Tuesday, May 30, 2006
Either the Strength of Samson, or the Deception of Delilah
Hat tip to Dude at Blue Republic for this one.
I have to admit a mild level of surprise. The surprise is that last week when Pat Robertson made his comment about the tsunami that he predicts might hit the Pacific Northwest (Pat was due to say something stupid again) I pointed out how in cycle he is. Pat is usually so faithfully on cue every three or four months or so, that you could practically set your clock by him (for change of the seasons anyway). It had been since January that he had made the comment about Ariel Sharon's stroke being divine retribution for the Gaza pullout, so when he predicted that storms and a tsunami 'might' hit the U.S., I almost thought about not blogging about it, it being one of Pat's milder idiocies (though that 'might' caught my attention-- he seems to have learned from some of his previous mistakes). So, I figured that Pat would return to his grotto and hibernate until late summer or early fall before he would come out and say something stupid again.

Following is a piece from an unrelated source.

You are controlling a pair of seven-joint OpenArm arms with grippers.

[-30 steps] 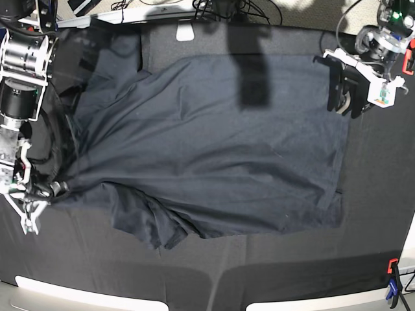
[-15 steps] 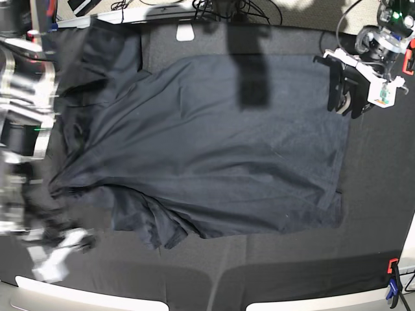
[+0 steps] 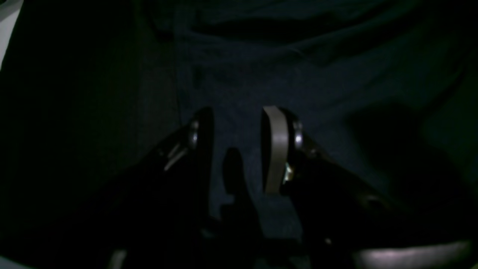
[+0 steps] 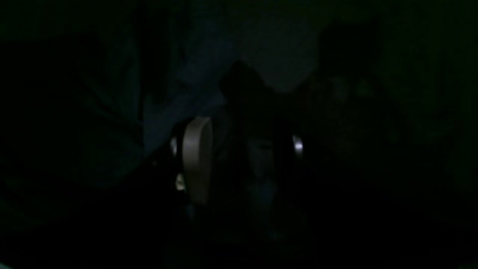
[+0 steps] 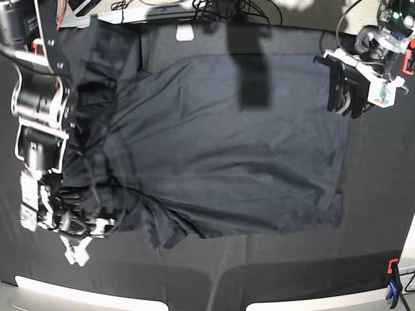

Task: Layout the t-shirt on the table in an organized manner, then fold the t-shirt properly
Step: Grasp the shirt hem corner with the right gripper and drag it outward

But it was only this week that he did. Actually not in person, but via his website, where he claimed to have leg-pressed 2000 pounds.
I wonder if someone contacted the Guiness Book, because the present record for a leg press is 1,335 pounds by former Florida State University Quarterback Dan Kendra.
Leaving aside the question of how many phone calls the 73 year old televangelist is undoubtedly now fielding from major university football programs wanting to see if he has used up his NCAA eligibility, if this claim is true, it should certainly convince doubters that Robertson is indeed the elect man of God.
After all, to not only break a world strength record at his age, but to shatter it by leg lifting 50% more weight than anyone has ever lifted this way, could only be possible if he indeed received the strength of Samson.
And if that is true, then we clearly have the wrong strategy in Iraq. Instead of sending mere mortals to fight, we should send Pat. The Bible after all says that the original Samson slew a thousand Philistines with the jawbone of an ass. Now, Pat gets to regularly exercise the jawbone of an ass (every time he opens his mouth, in fact) but just imagine what Pat could do with all the arms we could give him? And if faced with hand to hand combat, he obviously has the leg strength that he could just drop kick a foeman over the next block.
It is inconceivable to believe that God would give Pat such superhuman strength just so he could do a simple leg-press, he must want him to use it to perform some amazing miracle. Perhaps next week you will hear of Pat lifting a car off of a trapped victim, or jumping up to the second floor of a building to rescue a child from a fire, or perhaps kicking down a tree to help clear a break ahead of an approaching forest fire. We will have to wait and see what he will do.